● REQUIRED WORK
Go through the data and copy each line where the word "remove" shows up.

(Collected data)
**********

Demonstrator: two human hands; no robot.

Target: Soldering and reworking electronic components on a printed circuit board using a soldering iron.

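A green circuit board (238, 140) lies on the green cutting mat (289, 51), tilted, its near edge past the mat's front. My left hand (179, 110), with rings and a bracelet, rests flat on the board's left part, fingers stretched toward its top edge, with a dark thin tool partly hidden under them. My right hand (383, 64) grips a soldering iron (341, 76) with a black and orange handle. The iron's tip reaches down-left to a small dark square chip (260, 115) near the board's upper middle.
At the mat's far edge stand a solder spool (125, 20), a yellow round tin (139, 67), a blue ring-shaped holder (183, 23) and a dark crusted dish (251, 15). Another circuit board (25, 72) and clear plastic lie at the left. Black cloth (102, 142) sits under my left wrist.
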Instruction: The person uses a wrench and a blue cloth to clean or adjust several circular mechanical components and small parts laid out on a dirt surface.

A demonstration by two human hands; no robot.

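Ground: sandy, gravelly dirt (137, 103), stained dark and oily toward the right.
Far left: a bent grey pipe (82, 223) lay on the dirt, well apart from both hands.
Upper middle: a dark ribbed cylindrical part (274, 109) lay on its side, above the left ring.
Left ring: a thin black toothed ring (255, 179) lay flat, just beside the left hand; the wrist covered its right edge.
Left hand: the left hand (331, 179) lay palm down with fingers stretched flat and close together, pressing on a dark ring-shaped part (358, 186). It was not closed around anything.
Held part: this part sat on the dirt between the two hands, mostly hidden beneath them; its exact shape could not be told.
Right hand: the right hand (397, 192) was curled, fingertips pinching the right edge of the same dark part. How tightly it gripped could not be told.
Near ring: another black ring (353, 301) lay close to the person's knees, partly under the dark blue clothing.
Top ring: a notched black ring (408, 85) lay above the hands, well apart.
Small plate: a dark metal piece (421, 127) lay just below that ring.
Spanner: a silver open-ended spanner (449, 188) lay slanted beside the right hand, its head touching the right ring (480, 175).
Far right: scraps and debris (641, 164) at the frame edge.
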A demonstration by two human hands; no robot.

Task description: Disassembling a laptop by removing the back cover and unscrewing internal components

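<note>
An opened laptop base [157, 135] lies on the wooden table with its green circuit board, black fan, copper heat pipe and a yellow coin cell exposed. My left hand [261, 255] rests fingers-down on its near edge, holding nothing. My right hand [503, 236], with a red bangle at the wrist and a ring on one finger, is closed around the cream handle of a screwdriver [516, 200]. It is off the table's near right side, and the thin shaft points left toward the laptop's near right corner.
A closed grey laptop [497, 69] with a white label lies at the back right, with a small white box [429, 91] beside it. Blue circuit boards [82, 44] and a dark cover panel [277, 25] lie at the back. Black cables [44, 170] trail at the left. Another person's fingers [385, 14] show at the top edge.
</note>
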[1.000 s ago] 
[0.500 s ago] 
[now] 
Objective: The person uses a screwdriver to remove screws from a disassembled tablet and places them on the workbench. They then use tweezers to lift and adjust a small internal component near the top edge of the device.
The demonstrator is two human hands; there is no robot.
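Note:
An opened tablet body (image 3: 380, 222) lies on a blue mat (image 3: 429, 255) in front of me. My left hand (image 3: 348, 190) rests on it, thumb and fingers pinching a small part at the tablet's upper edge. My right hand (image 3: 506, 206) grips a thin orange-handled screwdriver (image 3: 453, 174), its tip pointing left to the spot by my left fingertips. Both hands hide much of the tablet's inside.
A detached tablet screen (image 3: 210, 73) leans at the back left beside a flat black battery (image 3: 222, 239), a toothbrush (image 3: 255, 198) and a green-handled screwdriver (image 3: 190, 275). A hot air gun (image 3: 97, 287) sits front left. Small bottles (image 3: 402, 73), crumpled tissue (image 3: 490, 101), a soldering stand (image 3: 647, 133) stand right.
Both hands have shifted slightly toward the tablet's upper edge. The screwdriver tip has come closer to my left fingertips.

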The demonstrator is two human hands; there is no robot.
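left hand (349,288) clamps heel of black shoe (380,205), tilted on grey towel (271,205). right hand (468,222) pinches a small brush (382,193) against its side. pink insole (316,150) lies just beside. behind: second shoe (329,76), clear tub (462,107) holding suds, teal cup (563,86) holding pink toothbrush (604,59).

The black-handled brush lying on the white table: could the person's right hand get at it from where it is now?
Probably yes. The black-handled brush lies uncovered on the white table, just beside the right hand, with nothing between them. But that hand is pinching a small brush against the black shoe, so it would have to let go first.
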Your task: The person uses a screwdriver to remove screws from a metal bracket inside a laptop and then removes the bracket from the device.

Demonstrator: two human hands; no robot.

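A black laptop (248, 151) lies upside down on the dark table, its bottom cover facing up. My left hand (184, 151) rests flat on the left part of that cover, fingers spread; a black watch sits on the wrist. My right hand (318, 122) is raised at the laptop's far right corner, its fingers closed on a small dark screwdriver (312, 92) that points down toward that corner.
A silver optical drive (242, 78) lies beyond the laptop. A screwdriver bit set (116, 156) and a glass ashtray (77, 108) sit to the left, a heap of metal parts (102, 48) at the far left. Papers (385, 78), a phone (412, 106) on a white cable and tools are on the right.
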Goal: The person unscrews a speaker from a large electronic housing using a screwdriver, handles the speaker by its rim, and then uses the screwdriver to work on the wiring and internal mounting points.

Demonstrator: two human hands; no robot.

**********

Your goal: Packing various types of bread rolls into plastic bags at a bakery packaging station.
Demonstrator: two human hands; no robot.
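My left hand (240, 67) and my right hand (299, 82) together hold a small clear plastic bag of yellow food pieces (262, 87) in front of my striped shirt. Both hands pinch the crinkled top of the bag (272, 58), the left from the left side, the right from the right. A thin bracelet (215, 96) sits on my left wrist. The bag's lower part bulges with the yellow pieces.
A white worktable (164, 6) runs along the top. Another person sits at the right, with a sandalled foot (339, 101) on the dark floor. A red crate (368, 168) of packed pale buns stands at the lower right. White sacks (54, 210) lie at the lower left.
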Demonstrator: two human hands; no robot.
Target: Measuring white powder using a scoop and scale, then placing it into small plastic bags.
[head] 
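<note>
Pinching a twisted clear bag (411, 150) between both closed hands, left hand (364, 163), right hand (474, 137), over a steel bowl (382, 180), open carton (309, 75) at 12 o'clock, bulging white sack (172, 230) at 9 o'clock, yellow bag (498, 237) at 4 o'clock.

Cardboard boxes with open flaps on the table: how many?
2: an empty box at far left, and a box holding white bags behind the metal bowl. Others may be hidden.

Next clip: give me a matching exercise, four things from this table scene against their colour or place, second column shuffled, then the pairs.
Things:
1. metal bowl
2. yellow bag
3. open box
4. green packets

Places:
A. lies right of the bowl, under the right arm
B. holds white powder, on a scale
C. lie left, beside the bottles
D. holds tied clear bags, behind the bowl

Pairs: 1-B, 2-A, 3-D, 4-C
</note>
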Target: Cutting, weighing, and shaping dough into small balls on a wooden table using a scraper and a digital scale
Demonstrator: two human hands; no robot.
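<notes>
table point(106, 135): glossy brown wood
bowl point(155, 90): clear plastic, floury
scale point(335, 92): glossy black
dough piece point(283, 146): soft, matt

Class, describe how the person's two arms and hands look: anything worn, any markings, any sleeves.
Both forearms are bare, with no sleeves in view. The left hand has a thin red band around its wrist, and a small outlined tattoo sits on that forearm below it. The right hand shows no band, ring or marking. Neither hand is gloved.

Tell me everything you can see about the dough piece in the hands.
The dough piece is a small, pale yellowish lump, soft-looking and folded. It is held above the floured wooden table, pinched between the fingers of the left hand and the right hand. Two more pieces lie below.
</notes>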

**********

● SOLUTION FOR THIS EXERCISE
Objective: The person uses a screwdriver to remove screws from a disassembled tablet and places them on the workbench. They then use tweezers to lift and adjust a small internal component near the top edge of the device.
Your task: The person uses a screwdriver to remove screws from a metal bracket inside a laptop and then removes the bracket from the device.

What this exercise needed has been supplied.